**What needs to be done:**
Output only the lines of the entries that follow, starting at the one with "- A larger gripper" and running down to the one with "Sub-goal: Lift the", both included and unchanged.

**Data to examine:**
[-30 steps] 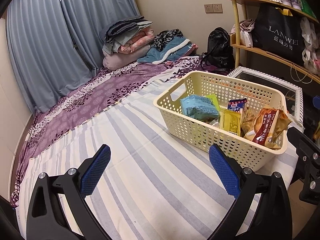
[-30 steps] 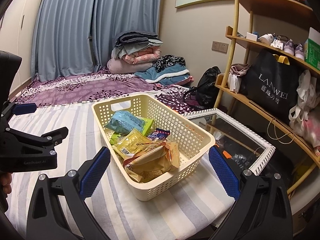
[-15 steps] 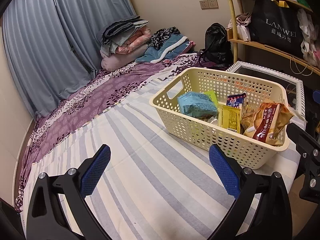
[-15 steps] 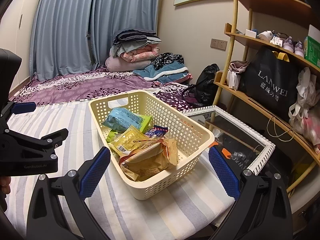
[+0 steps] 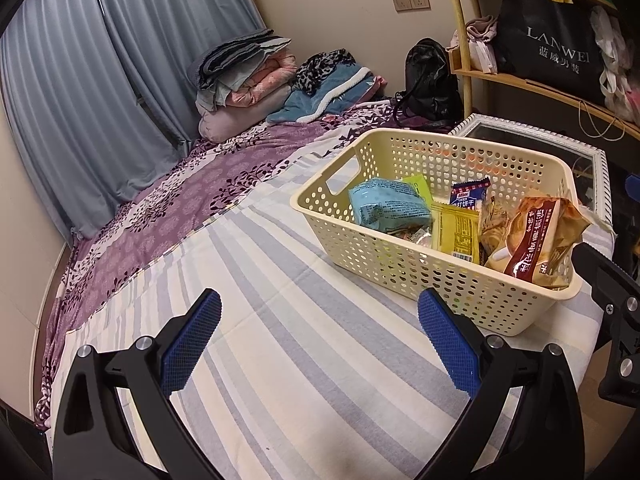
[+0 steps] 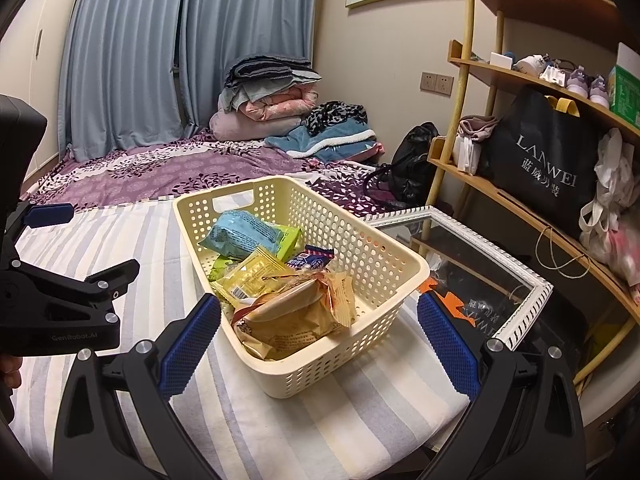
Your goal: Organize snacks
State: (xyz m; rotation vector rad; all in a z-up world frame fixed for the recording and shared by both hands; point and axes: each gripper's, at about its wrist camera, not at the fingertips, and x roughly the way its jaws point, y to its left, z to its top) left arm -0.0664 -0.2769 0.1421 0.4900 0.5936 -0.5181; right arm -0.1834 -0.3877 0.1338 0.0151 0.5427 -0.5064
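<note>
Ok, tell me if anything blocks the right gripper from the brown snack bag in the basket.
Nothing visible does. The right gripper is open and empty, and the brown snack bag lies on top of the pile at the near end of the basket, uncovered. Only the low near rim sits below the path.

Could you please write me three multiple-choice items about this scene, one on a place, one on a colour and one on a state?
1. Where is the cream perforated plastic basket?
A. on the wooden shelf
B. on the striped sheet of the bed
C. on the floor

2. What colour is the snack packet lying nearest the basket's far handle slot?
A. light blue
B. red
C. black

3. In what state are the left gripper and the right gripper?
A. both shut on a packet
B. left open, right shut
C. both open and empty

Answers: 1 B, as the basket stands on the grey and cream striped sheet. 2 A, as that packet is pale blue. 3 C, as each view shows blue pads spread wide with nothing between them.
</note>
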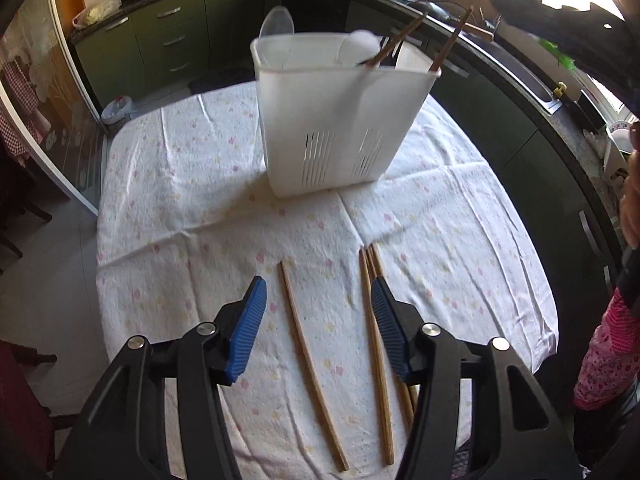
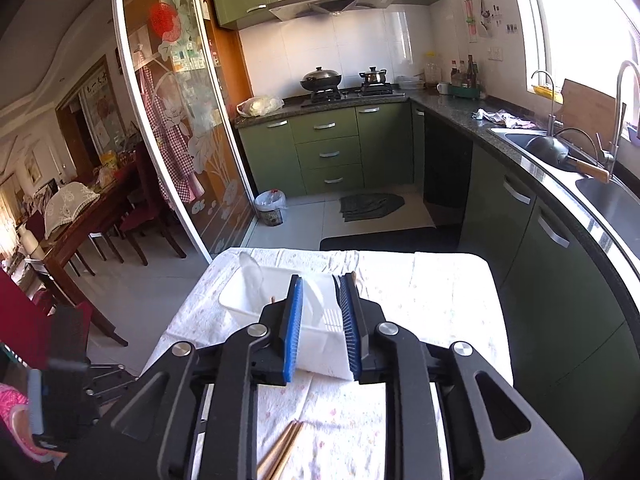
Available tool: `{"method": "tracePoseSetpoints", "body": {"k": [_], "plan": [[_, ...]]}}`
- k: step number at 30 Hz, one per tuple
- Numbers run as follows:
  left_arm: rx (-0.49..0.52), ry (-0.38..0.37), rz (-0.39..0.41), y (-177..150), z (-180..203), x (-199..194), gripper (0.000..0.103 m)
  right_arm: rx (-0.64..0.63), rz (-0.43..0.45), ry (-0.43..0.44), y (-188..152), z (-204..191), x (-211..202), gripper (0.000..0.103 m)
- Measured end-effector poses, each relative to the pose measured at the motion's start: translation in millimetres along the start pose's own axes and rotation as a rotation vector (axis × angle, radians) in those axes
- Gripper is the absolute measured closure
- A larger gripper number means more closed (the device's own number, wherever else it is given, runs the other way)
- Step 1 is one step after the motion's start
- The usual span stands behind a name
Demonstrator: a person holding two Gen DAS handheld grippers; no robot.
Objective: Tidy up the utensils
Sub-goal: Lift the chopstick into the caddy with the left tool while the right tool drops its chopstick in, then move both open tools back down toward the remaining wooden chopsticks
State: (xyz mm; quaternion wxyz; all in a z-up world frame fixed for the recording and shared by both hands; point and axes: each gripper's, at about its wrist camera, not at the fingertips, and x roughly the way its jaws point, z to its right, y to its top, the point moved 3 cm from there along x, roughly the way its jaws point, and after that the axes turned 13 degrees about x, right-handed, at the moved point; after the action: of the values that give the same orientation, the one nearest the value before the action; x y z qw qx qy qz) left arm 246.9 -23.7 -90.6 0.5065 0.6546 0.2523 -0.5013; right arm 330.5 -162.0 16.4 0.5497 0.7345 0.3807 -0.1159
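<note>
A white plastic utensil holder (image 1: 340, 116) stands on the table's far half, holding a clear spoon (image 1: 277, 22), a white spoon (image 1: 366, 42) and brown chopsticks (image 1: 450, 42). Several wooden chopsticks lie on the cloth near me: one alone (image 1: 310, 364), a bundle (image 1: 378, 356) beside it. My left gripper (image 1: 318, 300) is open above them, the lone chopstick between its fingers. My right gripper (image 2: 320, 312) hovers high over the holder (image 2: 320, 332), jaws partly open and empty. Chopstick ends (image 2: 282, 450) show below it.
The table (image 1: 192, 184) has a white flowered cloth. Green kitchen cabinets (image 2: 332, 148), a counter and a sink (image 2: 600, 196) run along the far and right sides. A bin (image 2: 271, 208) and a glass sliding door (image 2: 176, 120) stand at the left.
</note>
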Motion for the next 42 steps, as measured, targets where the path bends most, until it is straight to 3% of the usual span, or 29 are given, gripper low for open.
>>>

**Final answer:**
- A larger gripper number means more closed (the device's own number, wherever else it is given, runs the other way)
- Step 1 is one step after the motion's start
- The usual span stands behind a name
Demonstrator: a person holding two Gen DAS handheld grippers; no robot.
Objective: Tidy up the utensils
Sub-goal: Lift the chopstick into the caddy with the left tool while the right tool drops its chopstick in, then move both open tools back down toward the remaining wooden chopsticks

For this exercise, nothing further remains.